|
From: William H. <ha...@ya...> - 2008-11-01 23:28:13
|
Half GCD ======== The half-gcd algorithm has been implemented for Z/pZ[x] in zmod_poly. I did some timings for large polynomials and it seems to keep up with Magma. I also modified the modular gcd algorithm in fmpz_poly to use the new half-gcd. But this didn't speed things up much. I discovered this was due to not using a modular division algorithm. I also coded that up. Here is the current graph comparing GCD in Z[x] with Magma (ignore the title, it's wrong): http://sage.math.washington.edu/home/wbhart/flint-trunk/graphing/gcd6.png I've linked it against the new eMPIRe package to obtain this graph.

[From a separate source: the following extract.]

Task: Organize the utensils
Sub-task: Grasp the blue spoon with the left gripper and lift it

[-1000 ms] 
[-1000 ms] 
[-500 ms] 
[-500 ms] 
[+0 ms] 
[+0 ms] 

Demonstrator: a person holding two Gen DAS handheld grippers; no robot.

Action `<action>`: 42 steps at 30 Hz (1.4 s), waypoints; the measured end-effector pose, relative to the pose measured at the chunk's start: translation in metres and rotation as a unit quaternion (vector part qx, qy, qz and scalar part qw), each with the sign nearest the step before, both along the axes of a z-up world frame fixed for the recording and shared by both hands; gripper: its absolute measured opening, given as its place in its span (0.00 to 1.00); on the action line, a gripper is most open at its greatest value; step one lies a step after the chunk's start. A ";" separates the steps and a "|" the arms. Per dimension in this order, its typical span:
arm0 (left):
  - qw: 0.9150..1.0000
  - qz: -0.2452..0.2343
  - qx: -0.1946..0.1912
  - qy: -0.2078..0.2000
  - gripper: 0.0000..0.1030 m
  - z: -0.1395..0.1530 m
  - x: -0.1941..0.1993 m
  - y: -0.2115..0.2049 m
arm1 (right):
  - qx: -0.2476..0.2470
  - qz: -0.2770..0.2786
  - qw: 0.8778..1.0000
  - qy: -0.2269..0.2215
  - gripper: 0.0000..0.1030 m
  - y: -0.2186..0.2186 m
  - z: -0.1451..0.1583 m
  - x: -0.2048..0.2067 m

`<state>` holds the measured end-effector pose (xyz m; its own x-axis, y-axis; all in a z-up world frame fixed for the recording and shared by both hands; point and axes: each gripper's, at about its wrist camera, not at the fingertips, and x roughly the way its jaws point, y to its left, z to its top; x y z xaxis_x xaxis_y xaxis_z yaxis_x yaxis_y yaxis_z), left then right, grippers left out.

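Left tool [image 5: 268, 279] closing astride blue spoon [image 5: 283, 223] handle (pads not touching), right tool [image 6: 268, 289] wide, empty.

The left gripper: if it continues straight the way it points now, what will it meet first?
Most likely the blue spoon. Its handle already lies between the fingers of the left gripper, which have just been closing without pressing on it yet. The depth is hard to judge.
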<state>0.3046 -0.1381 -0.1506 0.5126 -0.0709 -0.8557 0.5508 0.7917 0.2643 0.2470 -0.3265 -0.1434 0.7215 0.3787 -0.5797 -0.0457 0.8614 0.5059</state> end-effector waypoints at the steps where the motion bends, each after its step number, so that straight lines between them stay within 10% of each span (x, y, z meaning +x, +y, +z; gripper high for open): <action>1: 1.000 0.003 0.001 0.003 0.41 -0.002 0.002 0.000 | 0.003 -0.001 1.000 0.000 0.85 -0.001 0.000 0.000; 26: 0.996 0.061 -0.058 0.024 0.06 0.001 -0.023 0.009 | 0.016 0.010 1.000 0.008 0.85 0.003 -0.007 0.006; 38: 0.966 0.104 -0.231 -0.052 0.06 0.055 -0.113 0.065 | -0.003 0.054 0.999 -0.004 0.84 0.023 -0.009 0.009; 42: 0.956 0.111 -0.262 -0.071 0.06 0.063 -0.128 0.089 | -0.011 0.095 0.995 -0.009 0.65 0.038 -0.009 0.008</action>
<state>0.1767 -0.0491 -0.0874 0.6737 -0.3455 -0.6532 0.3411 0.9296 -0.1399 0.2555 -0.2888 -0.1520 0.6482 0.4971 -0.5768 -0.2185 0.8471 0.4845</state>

I believe the red region on the left (where Magma wins) is probably due to their implementation of the heuristic GCD algorithm. I do not know the cause of the red region on the right of the graph (where the polynomials are very long). There are still some inefficiencies in the code (for example I do one scalar multiplication in the code which is unnecessary). However it may just be due to Magma packing their polynomials with more than one coefficient per limb to improve cache performance. I will need to take the graph out much further to see if things continue to get worse or whether there is just some constant factor difference as things get larger. F_mpz_poly ========== I have realise that I have implemented F_mpz_poly (and F_mpz_mat) incorrectly. Currently each polynomial is implemented as an array of limbs. Each limb either represents a signed integer of 62 bits of less, or it represents an index into an array of mpz_t's if the coefficient is larger. The problem is that I implemented it so that there is a different array for every polynomial. But this is silly as it means that to multiply two coefficients together for example, the interface has to be: F_mpz_poly_coeff_mul(poly_result, coeff_result, poly1, coeff1, poly2, coeff2) It's even worse for matrices: F_mpz_mat_entry_mul(mat_res, row_res, col_res, mat1, row1, col1, mat2, row2, col2) Instead I should abstract out an F_mpz module, where a coefficient is just a limb. If the second most significant bit is set it represents not a signed integer of 62 bits, but an index into a single flint wide array of fmpz_t's. Then the above functions become the single: F_mpz_mul(res, F_mpz_1, F_mpz_2) I still marvel at the fact that I didn't think of doing this from the start. And what is worse, this will be the 8th time I have tried to implement a FLINT large integer format!! Bill. |